#### [COLLECTED DATA]
=====

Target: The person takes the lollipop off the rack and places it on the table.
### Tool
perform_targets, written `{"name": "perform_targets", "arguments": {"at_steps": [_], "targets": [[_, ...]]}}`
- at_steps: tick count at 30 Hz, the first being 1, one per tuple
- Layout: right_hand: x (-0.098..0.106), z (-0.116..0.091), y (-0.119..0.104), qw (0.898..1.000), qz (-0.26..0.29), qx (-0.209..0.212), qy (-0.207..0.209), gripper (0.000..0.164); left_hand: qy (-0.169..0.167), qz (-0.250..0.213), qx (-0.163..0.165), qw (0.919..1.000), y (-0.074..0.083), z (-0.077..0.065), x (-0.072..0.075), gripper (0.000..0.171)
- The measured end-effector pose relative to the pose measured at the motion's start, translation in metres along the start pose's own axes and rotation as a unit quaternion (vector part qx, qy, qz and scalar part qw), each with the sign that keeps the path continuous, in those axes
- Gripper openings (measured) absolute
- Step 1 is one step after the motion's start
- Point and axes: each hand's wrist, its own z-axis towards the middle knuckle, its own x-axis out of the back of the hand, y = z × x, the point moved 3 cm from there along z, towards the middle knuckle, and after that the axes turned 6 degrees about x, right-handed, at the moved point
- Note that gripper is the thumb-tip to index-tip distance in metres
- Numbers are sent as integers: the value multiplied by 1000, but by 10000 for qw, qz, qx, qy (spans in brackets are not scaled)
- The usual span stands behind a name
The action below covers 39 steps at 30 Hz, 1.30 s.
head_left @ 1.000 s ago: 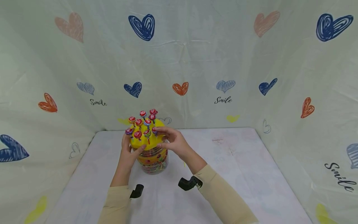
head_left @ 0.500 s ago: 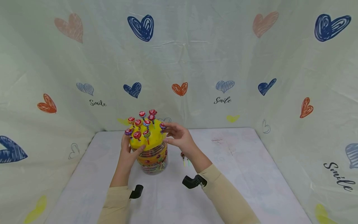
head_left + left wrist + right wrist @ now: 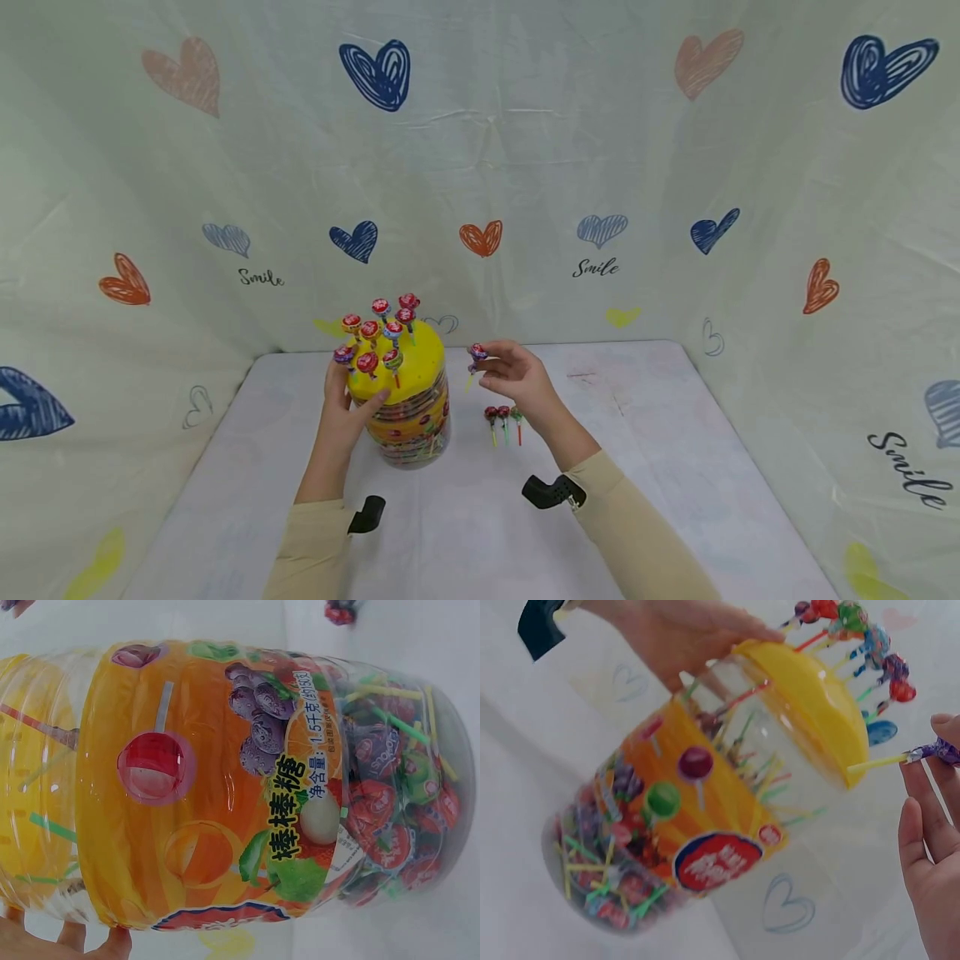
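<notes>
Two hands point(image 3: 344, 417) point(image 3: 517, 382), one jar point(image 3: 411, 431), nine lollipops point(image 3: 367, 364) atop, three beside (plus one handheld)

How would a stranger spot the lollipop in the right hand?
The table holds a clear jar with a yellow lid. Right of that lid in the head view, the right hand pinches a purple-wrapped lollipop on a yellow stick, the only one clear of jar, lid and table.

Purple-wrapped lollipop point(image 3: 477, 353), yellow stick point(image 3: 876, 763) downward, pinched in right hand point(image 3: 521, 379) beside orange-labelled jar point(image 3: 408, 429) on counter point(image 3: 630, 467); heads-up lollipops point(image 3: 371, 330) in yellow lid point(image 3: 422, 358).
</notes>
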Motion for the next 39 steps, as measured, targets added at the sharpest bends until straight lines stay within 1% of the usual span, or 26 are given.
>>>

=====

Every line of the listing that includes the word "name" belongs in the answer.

perform_targets, written `{"name": "perform_targets", "arguments": {"at_steps": [_], "targets": [[_, ...]]}}`
- The usual span stands behind a name

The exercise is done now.